= INSTRUCTIONS TO FOLLOW =
Below are some records; find each line that carries the word "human" and copy it.

##############################

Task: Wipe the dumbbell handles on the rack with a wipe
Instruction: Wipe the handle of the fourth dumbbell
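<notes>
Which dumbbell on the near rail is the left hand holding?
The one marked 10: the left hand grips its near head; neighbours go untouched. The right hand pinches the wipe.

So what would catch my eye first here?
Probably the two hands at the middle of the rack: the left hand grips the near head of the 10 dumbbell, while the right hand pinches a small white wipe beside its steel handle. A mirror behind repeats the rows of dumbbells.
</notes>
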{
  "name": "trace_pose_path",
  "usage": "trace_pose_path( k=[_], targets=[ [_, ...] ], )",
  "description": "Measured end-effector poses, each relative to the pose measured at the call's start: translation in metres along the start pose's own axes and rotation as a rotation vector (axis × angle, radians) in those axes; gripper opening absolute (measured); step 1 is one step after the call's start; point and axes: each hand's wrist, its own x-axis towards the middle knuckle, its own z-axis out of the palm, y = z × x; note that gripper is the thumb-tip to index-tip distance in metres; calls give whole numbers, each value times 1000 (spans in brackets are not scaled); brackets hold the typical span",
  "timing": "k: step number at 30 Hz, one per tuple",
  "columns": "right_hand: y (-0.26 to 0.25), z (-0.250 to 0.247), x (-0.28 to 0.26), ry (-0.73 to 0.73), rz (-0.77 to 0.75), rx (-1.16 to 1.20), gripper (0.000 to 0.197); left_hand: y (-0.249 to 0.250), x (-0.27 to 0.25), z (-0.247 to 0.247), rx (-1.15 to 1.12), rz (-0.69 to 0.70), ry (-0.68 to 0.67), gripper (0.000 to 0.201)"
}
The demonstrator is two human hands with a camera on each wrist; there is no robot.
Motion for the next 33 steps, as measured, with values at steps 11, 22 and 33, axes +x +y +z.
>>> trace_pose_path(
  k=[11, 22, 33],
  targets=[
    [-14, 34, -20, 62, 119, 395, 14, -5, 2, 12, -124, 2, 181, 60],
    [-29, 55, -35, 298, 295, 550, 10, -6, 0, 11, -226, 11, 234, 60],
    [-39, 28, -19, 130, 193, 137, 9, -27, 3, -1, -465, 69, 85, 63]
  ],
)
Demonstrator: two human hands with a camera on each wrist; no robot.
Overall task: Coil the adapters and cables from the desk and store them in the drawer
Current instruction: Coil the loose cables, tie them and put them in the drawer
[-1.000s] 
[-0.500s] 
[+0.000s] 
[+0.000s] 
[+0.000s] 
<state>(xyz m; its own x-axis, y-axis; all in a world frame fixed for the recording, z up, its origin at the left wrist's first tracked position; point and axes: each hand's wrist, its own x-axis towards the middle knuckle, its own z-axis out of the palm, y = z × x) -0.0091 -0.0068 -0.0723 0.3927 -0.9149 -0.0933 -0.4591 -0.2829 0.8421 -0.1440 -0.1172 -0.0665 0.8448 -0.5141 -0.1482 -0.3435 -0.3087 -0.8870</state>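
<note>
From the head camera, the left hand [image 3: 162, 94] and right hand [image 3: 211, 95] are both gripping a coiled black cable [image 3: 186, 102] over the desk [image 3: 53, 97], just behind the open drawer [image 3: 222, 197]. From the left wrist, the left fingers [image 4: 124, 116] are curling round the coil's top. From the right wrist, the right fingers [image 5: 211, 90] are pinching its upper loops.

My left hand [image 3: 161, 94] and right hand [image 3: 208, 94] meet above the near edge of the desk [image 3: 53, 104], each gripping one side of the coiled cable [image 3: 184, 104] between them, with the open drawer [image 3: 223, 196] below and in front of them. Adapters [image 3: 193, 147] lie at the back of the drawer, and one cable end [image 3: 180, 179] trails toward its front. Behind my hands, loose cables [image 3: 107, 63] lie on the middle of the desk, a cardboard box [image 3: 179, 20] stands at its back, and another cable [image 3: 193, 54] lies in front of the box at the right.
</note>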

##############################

= ANSWER SECTION =
The demonstrator is two human hands with a camera on each wrist; there is no robot.
Demonstrator: two human hands with a camera on each wrist; no robot.

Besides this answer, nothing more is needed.